• **WORK TO COMPLETE**:
Output all of the material once more, so that every line matches the original exactly.
(RECORDED DATA)
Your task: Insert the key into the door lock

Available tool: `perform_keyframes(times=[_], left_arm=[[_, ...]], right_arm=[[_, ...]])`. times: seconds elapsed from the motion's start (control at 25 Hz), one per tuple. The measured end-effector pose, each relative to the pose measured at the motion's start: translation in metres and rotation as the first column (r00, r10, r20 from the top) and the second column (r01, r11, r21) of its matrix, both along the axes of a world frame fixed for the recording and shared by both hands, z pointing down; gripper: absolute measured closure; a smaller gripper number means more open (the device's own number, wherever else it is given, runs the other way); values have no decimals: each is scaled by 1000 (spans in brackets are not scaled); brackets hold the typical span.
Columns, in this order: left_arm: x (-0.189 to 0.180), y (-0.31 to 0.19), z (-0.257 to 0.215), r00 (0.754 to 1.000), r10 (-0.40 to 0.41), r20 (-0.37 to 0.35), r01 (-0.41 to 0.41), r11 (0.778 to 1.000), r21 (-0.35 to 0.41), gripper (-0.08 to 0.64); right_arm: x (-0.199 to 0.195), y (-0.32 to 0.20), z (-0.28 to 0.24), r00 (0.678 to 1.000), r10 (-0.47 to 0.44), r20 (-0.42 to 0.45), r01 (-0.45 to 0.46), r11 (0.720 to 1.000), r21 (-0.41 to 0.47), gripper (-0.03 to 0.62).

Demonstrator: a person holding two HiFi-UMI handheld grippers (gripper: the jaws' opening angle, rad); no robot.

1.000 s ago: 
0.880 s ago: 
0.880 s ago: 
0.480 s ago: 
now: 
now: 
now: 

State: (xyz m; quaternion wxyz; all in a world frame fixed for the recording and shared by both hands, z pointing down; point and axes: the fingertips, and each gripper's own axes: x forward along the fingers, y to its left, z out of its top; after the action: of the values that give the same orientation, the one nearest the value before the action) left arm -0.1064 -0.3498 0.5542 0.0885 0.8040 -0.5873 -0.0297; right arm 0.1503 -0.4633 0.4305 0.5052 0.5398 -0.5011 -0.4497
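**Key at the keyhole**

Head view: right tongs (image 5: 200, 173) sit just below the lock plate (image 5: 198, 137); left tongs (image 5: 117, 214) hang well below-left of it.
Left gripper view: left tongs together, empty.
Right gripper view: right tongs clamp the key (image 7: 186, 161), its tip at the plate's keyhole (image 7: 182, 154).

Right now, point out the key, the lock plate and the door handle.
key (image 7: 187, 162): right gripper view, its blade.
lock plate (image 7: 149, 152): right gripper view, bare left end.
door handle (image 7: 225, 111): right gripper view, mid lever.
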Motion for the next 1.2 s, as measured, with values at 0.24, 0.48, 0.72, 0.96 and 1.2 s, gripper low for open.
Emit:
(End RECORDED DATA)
• **EXERCISE RESPONSE**:
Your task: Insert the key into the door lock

Available tool: `perform_keyframes(times=[_], left_arm=[[_, ...]], right_arm=[[_, ...]])`. times: seconds elapsed from the motion's start (control at 25 Hz), one per tuple. The measured end-effector pose, each relative to the pose measured at the motion's start: translation in metres and rotation as the first column (r00, r10, r20 from the top) and the second column (r01, r11, r21) of its matrix, both along the axes of a world frame fixed for the recording and shared by both hands, z pointing down; gripper: absolute measured closure; a smaller gripper number means more open (the device's own number, wherever else it is given, runs the other way); values have no decimals: each is scaled by 1000 (spans in brackets are not scaled); brackets hold the typical span.
Columns, in this order: left_arm: x (-0.189 to 0.180), y (-0.31 to 0.19), z (-0.257 to 0.215), r00 (0.754 to 1.000), r10 (-0.40 to 0.41), r20 (-0.37 to 0.35), r01 (-0.41 to 0.41), r11 (0.778 to 1.000), r21 (-0.35 to 0.41), gripper (-0.08 to 0.64); right_arm: x (-0.199 to 0.195), y (-0.32 to 0.20), z (-0.28 to 0.24), r00 (0.678 to 1.000), r10 (-0.47 to 0.44), r20 (-0.42 to 0.45), r01 (-0.45 to 0.46), r11 (0.720 to 1.000), r21 (-0.41 to 0.47), gripper (-0.03 to 0.62).

Demonstrator: a person holding two HiFi-UMI handheld grippers (gripper: the jaws' opening angle, rad); no robot.

1.000 s ago: 
0.880 s ago: 
0.880 s ago: 
0.480 s ago: 
now: 
now: 
now: 

State: (xyz m; quaternion wxyz; all in a world frame fixed for the recording and shared by both hands, z pointing down; point and axes: the fingertips, and each gripper's own axes: x forward along the fingers, y to its left, z out of its top; after the action: of the values that give the same orientation, the one nearest the value before the action) left arm -0.1064 -0.3498 0.5542 0.0885 0.8040 -0.5873 -0.0297; right arm 0.1503 -0.4633 0.4305 0.5052 0.5398 -0.5011 -0.4497
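**Key at the keyhole**

Head view: right tongs (image 5: 200, 173) sit just below the lock plate (image 5: 198, 137); left tongs (image 5: 117, 214) hang well below-left of it.
Left gripper view: left tongs together, empty.
Right gripper view: right tongs clamp the key (image 7: 186, 161), its tip at the plate's keyhole (image 7: 182, 154).

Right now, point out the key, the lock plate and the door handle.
key (image 7: 187, 162): right gripper view, its blade.
lock plate (image 7: 149, 152): right gripper view, bare left end.
door handle (image 7: 225, 111): right gripper view, mid lever.
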Motion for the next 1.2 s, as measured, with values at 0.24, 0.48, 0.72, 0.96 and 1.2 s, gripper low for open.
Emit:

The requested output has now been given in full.